My family celebrating my dad’s birthday at our home in National City in the mid-'90s. I'm the one giving him bunny ears. (Courtesy of Melissa Dueñas)

In many ways, we operated as a normal family: The five of us went to Disneyland, we hosted slumber parties, we spent summers at the beach.

But this was only part of the picture. My dad also went in and out of prisons and jails across California. A year out, nine months in, two years out, 13 months in – a constant instability that I had no choice but to accept.

Portrait of man with letter on the back.
A photo of my father, with a note on the back, that he sent me in 1999. (Courtesy of Melissa Dueñas)

In his absence, I loved harder. I wrote to him constantly, updating him on everything from newly pregnant cousins to schoolyard drama to the daily power struggles in my immediate family.
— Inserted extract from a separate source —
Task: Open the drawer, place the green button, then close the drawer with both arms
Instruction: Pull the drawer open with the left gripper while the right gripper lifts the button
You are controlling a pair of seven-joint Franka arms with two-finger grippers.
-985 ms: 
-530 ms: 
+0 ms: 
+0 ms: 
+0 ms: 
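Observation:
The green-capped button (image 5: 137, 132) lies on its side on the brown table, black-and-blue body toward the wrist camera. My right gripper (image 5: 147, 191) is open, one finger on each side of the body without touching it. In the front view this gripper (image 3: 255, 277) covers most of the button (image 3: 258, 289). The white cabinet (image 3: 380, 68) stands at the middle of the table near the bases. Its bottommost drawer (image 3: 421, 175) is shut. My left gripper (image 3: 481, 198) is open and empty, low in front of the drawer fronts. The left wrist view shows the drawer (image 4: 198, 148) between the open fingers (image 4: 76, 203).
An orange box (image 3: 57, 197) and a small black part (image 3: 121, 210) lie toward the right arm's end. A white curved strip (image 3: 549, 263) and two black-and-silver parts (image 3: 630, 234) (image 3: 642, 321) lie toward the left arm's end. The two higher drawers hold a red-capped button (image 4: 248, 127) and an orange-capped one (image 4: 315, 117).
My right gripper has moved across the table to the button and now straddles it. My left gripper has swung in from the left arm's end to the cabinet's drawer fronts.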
Every holiday and occasion imaginable was met with a personalized card as we attempted to fill the void of missed life events. During these periods of separation, nothing brightened my day more than seeing that yellow paper with his immaculate handwriting.

Cards and letters
Left: An assortment of cards and envelopes my dad sent. Right: His letters often came on yellow lined paper. (Courtesy of Melissa Dueñas)

When I was young I didn’t know exactly why he was going away. No one detailed his crimes to me. But why would they? I was a kid. My mom was transparent about the fact that my dad used drugs. I don’t recall at what age I found out. It just seemed like an ever-present fact of his existence.
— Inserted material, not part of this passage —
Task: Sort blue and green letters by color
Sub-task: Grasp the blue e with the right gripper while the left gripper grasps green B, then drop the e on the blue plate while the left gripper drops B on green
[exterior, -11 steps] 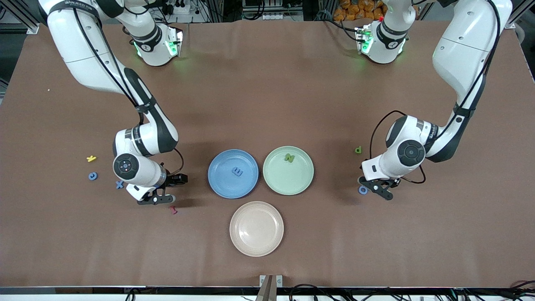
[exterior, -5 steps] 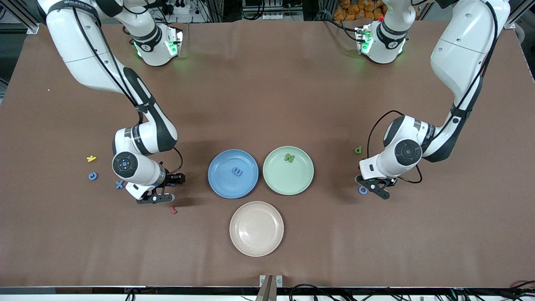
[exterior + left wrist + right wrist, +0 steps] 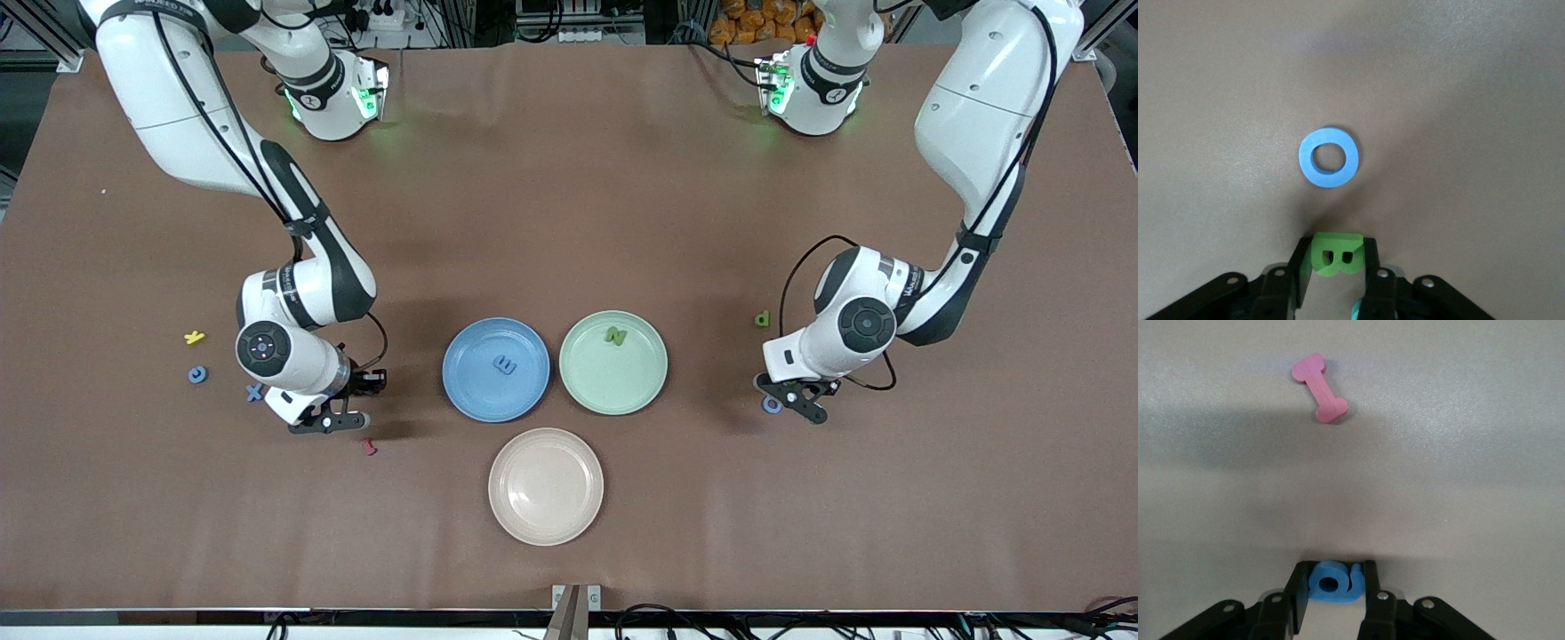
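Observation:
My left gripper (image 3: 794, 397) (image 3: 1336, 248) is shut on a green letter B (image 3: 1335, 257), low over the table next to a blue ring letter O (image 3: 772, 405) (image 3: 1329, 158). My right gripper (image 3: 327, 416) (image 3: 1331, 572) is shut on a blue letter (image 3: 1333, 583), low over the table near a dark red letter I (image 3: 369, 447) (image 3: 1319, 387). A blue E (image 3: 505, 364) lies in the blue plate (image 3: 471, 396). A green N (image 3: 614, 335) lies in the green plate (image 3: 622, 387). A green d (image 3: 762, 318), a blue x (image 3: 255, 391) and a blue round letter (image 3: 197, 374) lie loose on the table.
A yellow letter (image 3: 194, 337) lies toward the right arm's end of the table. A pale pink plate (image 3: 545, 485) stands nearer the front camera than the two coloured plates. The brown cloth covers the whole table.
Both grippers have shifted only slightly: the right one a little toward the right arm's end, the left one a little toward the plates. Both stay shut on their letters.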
My dad in the early 1980s. (Courtesy of Melissa Dueñas)

In my teen years I pleaded with him to change, to get clean. My dad wrote apologetically, telling me how he really wanted to change this time. But he didn’t change that time, or the next time or the time after that. His apologies fell flat, his charm faded and his addiction, once limited to heroin, expanded to methamphetamine. By the time I turned 19, I no longer wanted to have anything to do with him.

The author with her father.
Dad and me during my middle school years. (Courtesy of Melissa Dueñas)

The coexistence of love, pain, nostalgia and trauma is what this story is about — unpacking not only the complexities of my personal relationship with my dad, but that of my immediate family as well.

This is our story — one that I used to view with shame, but now claim as proof of our emotional resilience despite it all.

Family of four smiling.
Our family at Thanksgiving 2018. I'm next to my mother on the far right. (Courtesy of Melissa Dueñas)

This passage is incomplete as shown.